Yermo arenal

(…) Palacios, templos, se cambian
en campos de soledad,
y en un yermo y silencioso,
melancólico arenal,
sin luz, sin aire, sin cielo,
perdido en la inmensidad. (…)

José de Espronceda, El estudiante de Salamanca

El llano. La planicie rala y vacía entretenida por unos cuantos matojos y bolas rodantes de maleza de esas que salen en los spaghetti westerns de entonces. La llanada vacua y arrasada por el viento inclemente de algún invierno resecoso. Amarillo el suelo y un cielo gris, nunca resuelto en lluvias. Ahí donde nos habíamos ido quedando varados, perdidos, aparecidos por el lugar, sin saber bien por qué ni para qué. Ahí estábamos ya desde hacía tanto tiempo. En ocasiones se dejaba ver una de esas gasolineras potrosas y abandonadas (como las que proliferan en el mismo tipo de espectáculos cinematográficos mencionado antes). Pero sobre todo la llanada fría y pastosa de un secarral abandonado, dejado y sin gente (ni tan siquiera el correcaminos de los dibujos; ése al que persigue el obstinado y contumaz coyote). No había individuos identificables para hacer de agentes de animación espacial (seres vivos y automotrices, me refiero). Nada que se moviera o que estando quieto consiguiera llamar la atención, excepto los clásicos pelotones de malezas y pajillas. Nada que se atreviera a oponer su inquietud a una mirada genérica y distraída como la que barre con su cámara ese espacio monótono y tostado de colores leonados típicos de las mostazas y salsas francesas habituales. Había, sí, se hacía visible alguno de esos montes chatos, uno de esos conos de tierra y piedras terrosas alzados en alguna esquina y reducidos a una rocallosa superficie plana en la cima. Tan plana que podría hacer de cerrillo para cualquier castro celtibérico o de superficie apta para aterrizaje de helicópteros (de alguna empresa de prospección petrolífera en su programa de actividades alevosas e irregulares de siempre).

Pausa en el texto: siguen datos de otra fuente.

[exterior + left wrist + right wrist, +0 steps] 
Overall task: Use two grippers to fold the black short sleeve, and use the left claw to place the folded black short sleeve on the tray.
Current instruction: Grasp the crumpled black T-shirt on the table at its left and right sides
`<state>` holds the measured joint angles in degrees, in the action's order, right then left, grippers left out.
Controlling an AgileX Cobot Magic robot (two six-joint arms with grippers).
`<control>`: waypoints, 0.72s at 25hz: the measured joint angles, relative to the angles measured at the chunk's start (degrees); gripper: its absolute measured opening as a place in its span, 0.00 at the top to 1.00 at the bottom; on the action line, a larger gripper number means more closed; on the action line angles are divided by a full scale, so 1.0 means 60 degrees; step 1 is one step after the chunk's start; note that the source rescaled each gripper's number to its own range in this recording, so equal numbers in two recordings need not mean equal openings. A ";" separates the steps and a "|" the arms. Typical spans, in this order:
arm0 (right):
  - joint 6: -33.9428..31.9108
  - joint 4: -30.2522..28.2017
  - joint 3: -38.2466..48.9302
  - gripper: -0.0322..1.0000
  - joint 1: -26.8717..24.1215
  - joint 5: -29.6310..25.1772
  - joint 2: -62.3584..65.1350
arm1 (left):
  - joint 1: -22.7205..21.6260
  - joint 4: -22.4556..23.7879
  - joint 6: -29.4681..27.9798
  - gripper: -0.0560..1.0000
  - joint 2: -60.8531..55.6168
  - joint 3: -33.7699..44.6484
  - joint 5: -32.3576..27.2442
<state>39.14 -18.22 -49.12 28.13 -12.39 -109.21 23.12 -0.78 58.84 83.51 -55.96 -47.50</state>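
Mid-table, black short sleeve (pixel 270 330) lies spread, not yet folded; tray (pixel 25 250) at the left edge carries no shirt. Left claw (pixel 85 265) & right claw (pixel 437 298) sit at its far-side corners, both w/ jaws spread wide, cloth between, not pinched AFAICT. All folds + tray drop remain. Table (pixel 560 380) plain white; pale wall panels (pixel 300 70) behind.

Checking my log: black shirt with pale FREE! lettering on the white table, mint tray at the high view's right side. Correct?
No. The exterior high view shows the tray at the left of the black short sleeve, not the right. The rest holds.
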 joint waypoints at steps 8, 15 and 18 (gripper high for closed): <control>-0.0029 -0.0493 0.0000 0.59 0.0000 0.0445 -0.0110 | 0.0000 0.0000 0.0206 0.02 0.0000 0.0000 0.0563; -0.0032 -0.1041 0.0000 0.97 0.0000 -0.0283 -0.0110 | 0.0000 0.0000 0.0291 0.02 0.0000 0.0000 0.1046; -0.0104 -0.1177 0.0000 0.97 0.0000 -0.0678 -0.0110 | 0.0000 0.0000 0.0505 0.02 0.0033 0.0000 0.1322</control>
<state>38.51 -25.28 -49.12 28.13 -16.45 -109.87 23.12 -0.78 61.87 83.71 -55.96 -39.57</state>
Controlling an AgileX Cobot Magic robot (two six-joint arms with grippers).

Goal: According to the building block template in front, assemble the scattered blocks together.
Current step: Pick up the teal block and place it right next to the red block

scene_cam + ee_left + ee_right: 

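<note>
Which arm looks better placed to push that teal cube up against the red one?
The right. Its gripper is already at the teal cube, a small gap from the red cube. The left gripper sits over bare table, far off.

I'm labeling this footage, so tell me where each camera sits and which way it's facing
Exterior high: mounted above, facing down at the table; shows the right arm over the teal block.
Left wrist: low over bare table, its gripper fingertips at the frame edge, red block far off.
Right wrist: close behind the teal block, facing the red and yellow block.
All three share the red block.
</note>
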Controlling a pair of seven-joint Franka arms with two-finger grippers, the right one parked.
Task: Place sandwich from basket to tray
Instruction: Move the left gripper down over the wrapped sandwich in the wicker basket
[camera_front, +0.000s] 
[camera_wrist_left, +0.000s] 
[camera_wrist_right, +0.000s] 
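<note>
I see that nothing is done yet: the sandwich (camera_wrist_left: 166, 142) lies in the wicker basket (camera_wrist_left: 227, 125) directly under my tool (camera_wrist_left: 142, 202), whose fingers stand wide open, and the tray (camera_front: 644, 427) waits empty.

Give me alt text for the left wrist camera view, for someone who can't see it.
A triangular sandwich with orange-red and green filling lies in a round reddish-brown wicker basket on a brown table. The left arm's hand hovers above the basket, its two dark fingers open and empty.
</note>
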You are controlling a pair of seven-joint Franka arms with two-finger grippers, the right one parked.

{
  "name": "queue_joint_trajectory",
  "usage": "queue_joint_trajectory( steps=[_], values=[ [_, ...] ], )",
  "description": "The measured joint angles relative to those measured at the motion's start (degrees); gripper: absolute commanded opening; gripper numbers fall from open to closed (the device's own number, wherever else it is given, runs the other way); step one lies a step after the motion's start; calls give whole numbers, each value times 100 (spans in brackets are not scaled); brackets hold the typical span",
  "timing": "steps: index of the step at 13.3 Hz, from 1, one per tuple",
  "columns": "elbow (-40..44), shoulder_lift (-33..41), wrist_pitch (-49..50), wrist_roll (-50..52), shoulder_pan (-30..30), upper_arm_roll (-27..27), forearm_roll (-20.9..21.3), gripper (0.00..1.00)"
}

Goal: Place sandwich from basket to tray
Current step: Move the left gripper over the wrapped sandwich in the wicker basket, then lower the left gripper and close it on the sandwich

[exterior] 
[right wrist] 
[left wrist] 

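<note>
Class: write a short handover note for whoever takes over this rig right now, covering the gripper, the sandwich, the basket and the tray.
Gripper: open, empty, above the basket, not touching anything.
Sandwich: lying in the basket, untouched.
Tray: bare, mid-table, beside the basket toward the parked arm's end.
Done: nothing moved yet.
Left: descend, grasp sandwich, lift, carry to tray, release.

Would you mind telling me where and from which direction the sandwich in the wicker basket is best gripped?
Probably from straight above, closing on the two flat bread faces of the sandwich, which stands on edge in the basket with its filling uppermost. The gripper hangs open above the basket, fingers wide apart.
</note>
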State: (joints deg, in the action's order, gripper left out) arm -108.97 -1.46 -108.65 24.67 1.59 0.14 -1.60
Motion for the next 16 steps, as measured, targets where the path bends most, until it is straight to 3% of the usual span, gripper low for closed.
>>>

En semejante ámbito de agria soledad desértica se solía localizar la posibilidad de un «infierno» en las ficciones románticas. Nadie mejor que don José de Espronceda para asegurar que su estudiante salmantino hubiera viajado por la noche a uno de esos «desiertos infernales», magnéticamente arrastrado por su Espectro y que pasara allí un buen rato en contemplación. Y describe el lugar con las particulares características de un Secarral Palentino de los «campi gothorum», con todas esas deducibles malezas y árboles raquíticos y anticuados, tan propios de alguna vieja guerra contra el francés y múltiples gabachos colgados de sus ramas en correspondencia con similares hazañas por parte de estos últimos. Llama la atención la familiaridad que personaje y autor muestran hacia el tal entorno castizo. Es un verdadero desierto de los de aquí. Y siento ahora que quizá no haría falta recurrir a las costumbres del cine de coproducción ítalo-americana para entrar en ambiente… Pues ya por aquí hubo otros infiernos y escenas de un animado western medieval cuando lo de los moros: aquellos «vaqueros» salían a sus secarrales amarillos del páramo castellano en procura de unos cuantos «infieles» a los que alancear y así, de paso, practicaban arte caballista y mostraban los trofeos en el pueblo correspondiente a la puesta de sol. Aquellas parameras, también amarillas, con sus montes y sus cerrillos calvos, sus malezas y árboles raquíticos, con o sin ahorcado. Y, como siempre, mucho polvo y muchas piedras con las que tropezarse obstinados en los caminos de grijaleras.

2 comentarios en “Yermo arenal

  1. Una cita más holgada del pasaje:

    «(…) palacios, templos, se cambian
    en campos de soledad,
    y en un yermo y silencioso
    melancólico arenal,
    sin luz, sin aire, sin cielo,
    perdido en la inmensidad,
    tal vez piensa que camina,
    sin poder parar jamás,
    de extraño empuje llevado
    con precipitado afán;
    entretanto que su guía
    delante de él sin hablar,
    sigue misterioso, y sigue
    con paso rápido, y ya
    se remonta ante sus ojos
    en alas del huracán,
    visión sublime, y su frente
    ve fosfórica brillar,
    entre lívidos relámpagos
    en la densa oscuridad,
    sierpes de luz, luminosos
    engendros del vendaval; (…)»

    revela evidentes resonancias dantescas en el periplo de don Felix y el Espectro y el carácter infernal de su recorrido.

    Se lee en José de Espronceda, Obras poéticas y escritos en prosa, Madrid, Mengíbar, 1884, pág. 312.